(Data section Opens)

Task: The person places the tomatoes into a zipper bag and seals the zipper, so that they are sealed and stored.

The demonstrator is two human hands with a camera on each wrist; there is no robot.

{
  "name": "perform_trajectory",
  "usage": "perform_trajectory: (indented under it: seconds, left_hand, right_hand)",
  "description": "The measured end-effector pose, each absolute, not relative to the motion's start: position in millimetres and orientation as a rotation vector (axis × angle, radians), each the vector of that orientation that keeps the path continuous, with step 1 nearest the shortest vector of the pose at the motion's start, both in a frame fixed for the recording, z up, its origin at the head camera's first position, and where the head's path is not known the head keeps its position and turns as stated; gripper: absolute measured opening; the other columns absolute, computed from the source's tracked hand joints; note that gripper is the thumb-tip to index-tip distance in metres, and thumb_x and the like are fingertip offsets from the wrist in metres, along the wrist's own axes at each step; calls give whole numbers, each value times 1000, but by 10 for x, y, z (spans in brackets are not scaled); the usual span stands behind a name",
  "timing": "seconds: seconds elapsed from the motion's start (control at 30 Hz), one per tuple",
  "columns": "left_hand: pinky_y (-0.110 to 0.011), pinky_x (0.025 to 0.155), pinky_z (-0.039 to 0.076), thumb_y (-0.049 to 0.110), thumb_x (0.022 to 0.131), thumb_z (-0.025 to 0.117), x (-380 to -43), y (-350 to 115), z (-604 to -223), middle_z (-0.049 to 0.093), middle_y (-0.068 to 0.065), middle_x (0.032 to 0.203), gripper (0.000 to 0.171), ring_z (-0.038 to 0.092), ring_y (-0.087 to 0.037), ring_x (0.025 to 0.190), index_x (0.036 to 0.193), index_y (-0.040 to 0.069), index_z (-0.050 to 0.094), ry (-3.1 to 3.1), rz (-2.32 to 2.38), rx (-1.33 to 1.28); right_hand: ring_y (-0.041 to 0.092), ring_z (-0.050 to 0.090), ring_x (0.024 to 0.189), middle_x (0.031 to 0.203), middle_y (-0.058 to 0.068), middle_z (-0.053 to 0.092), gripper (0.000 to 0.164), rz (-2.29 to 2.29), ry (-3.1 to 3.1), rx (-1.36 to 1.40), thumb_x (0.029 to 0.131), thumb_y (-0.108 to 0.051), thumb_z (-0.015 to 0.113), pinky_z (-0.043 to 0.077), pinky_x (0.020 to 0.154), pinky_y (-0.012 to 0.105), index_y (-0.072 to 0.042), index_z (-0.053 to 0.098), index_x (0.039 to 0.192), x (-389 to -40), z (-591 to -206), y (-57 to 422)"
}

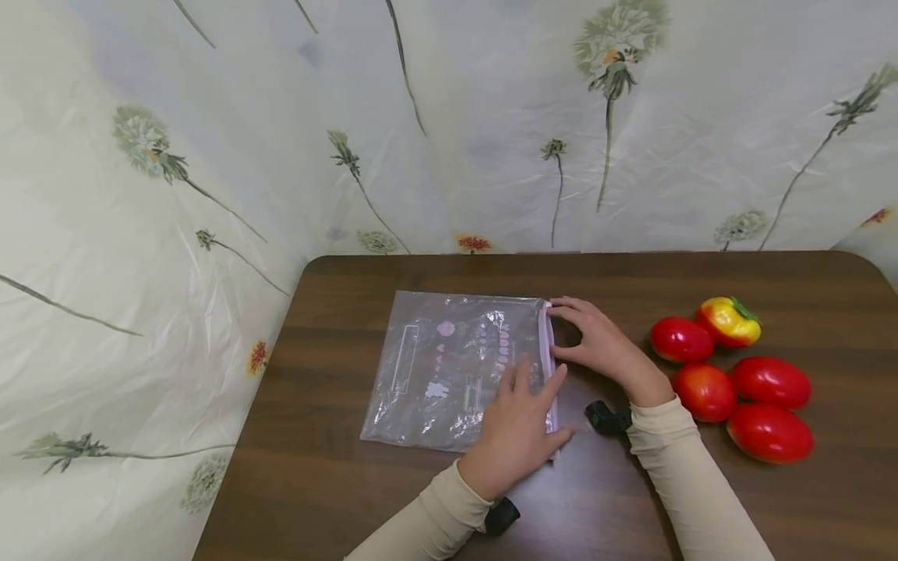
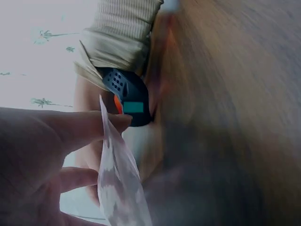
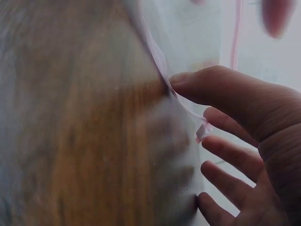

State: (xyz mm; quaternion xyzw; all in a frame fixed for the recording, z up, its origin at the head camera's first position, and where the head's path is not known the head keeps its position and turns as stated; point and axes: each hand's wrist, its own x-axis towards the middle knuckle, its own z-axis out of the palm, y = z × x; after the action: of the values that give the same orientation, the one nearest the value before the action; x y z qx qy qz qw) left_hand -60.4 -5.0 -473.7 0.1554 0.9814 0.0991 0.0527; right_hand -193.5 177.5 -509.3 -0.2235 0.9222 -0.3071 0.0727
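A clear zip bag (image 1: 456, 374) with pink print lies flat on the table. Its pink zip edge (image 1: 547, 358) faces right. Over the lower right part of the bag, my left hand (image 1: 515, 428) has its fingers spread, with the thumb reaching past the zip edge. The left wrist view shows the bag's edge (image 2: 124, 179) standing up against those fingers. At the upper right corner, my right hand (image 1: 603, 343) touches the zip edge with fingertips and thumb set apart. In the right wrist view, a small pink slider (image 3: 203, 132) sits by the fingertips.
Right of the right hand lie several glossy red oval fruits (image 1: 772, 382) and one red and yellow fruit (image 1: 730, 321) with a green top. The brown wooden table (image 1: 316, 499) meets a flowered curtain (image 1: 484, 156) behind and at left. Each wrist carries a black camera (image 1: 606, 418).
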Motion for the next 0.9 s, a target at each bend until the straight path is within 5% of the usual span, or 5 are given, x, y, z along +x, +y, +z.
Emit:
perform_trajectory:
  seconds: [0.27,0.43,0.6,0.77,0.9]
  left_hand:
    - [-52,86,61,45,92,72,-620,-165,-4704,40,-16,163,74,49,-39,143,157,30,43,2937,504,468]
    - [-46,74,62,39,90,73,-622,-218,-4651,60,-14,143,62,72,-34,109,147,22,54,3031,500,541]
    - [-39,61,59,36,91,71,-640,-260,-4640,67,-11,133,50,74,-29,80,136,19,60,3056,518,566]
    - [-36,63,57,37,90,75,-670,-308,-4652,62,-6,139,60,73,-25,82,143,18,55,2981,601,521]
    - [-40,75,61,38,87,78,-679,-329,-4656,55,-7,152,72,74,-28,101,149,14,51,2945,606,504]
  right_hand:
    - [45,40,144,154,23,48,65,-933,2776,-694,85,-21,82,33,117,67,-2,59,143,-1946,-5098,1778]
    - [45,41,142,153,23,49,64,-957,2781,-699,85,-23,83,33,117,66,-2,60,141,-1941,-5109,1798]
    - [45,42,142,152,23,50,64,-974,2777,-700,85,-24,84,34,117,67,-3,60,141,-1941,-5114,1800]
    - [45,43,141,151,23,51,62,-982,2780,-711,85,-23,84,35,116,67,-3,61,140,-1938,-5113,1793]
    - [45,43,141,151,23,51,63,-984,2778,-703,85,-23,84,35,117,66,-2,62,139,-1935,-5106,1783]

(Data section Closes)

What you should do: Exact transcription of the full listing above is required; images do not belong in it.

Worked solution:
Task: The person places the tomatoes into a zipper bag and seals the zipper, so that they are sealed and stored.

The demonstrator is two human hands with a camera on each wrist; there is no robot.

{
  "name": "perform_trajectory",
  "usage": "perform_trajectory: (indented under it: seconds, left_hand, right_hand)",
  "description": "The measured end-effector pose, each absolute, not relative to the motion's start: position in millimetres and orientation as a rotation vector (axis × angle, radians), each the vector of that orientation that keeps the path continuous, with step 1 nearest the shortest vector of the pose at the motion's start, both in a frame fixed for the recording, z up, its origin at the head camera's first position, and where the head's path is not known the head keeps its position and turns as stated; gripper: absolute measured opening; the other columns absolute, computed from the source's tracked hand joints; note that gripper is the thumb-tip to index-tip distance in metres, and thumb_x and the like are fingertip offsets from the wrist in metres, along the wrist's own axes at each step; calls give whole numbers, each value times 1000, but by 10 for x, y, z (spans in brackets are not scaled); the usual span stands behind a name",
  "timing": "seconds: seconds elapsed from the motion's start (control at 30 Hz), one per tuple",
  "columns": "left_hand: pinky_y (-0.110 to 0.011), pinky_x (0.025 to 0.155), pinky_z (-0.039 to 0.076), thumb_y (-0.049 to 0.110), thumb_x (0.022 to 0.131), thumb_z (-0.025 to 0.117), x (-380 to -43), y (-350 to 115), z (-604 to -223), middle_z (-0.049 to 0.093), middle_y (-0.068 to 0.065), middle_x (0.032 to 0.203), gripper (0.000 to 0.171), ring_z (-0.038 to 0.092), ring_y (-0.087 to 0.037), ring_x (0.025 to 0.190), index_x (0.036 to 0.193), index_y (-0.040 to 0.069), index_z (-0.050 to 0.094), ry (-3.1 to 3.1), rz (-2.32 to 2.38), rx (-1.33 to 1.28); right_hand: ring_y (-0.041 to 0.092), ring_z (-0.050 to 0.090), ring_x (0.024 to 0.189), middle_x (0.031 to 0.203), middle_y (-0.058 to 0.068), middle_z (-0.053 to 0.092), gripper (0.000 to 0.164), rz (-2.29 to 2.29), ry (-3.1 to 3.1), rx (-1.36 to 1.40), thumb_x (0.029 to 0.131), thumb_y (-0.108 to 0.051), thumb_z (-0.015 to 0.113), pinky_z (-0.043 to 0.077), pinky_x (0.020 to 0.154), pinky_y (-0.012 to 0.105), index_y (-0.072 to 0.042), index_z (-0.053 to 0.098), index_x (0.039 to 0.192), x (-389 to -40), z (-591 to -206), y (-57 to 422)"
}


State: (xyz mm; quaternion xyzw; all in a frame fixed for the recording, z up, its origin at the head camera's first position, and where the head's path is not known the head keeps its position and turns as stated; point and axes: each hand's wrist, its own x-axis towards the middle knuckle, its own z-axis out of the palm, y = z × x; after the action: of the values that give the same orientation, the one nearest the value before the action; x y z qx qy qz qw) left_hand -60.4 -5.0 -473.7 0.1554 0.9814 0.0991 0.0527; right_hand -193.5 177.5 -509.3 -0.2235 0.9222 -0.3071 0.0727
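A clear zip bag (image 1: 456, 374) with pink print lies flat on the table. Its pink zip edge (image 1: 547, 358) faces right. Over the lower right part of the bag, my left hand (image 1: 515, 428) has its fingers spread, with the thumb reaching past the zip edge. The left wrist view shows the bag's edge (image 2: 124, 179) standing up against those fingers. At the upper right corner, my right hand (image 1: 603, 343) touches the zip edge with fingertips and thumb set apart. In the right wrist view, a small pink slider (image 3: 203, 132) sits by the fingertips.
Right of the right hand lie several glossy red oval fruits (image 1: 772, 382) and one red and yellow fruit (image 1: 730, 321) with a green top. The brown wooden table (image 1: 316, 499) meets a flowered curtain (image 1: 484, 156) behind and at left. Each wrist carries a black camera (image 1: 606, 418).
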Motion for the next 0.9 s, a target at each bend until the straight path is within 5% of the usual span, or 5 are given, x, y, z along +x, +y, +z.
Emit:
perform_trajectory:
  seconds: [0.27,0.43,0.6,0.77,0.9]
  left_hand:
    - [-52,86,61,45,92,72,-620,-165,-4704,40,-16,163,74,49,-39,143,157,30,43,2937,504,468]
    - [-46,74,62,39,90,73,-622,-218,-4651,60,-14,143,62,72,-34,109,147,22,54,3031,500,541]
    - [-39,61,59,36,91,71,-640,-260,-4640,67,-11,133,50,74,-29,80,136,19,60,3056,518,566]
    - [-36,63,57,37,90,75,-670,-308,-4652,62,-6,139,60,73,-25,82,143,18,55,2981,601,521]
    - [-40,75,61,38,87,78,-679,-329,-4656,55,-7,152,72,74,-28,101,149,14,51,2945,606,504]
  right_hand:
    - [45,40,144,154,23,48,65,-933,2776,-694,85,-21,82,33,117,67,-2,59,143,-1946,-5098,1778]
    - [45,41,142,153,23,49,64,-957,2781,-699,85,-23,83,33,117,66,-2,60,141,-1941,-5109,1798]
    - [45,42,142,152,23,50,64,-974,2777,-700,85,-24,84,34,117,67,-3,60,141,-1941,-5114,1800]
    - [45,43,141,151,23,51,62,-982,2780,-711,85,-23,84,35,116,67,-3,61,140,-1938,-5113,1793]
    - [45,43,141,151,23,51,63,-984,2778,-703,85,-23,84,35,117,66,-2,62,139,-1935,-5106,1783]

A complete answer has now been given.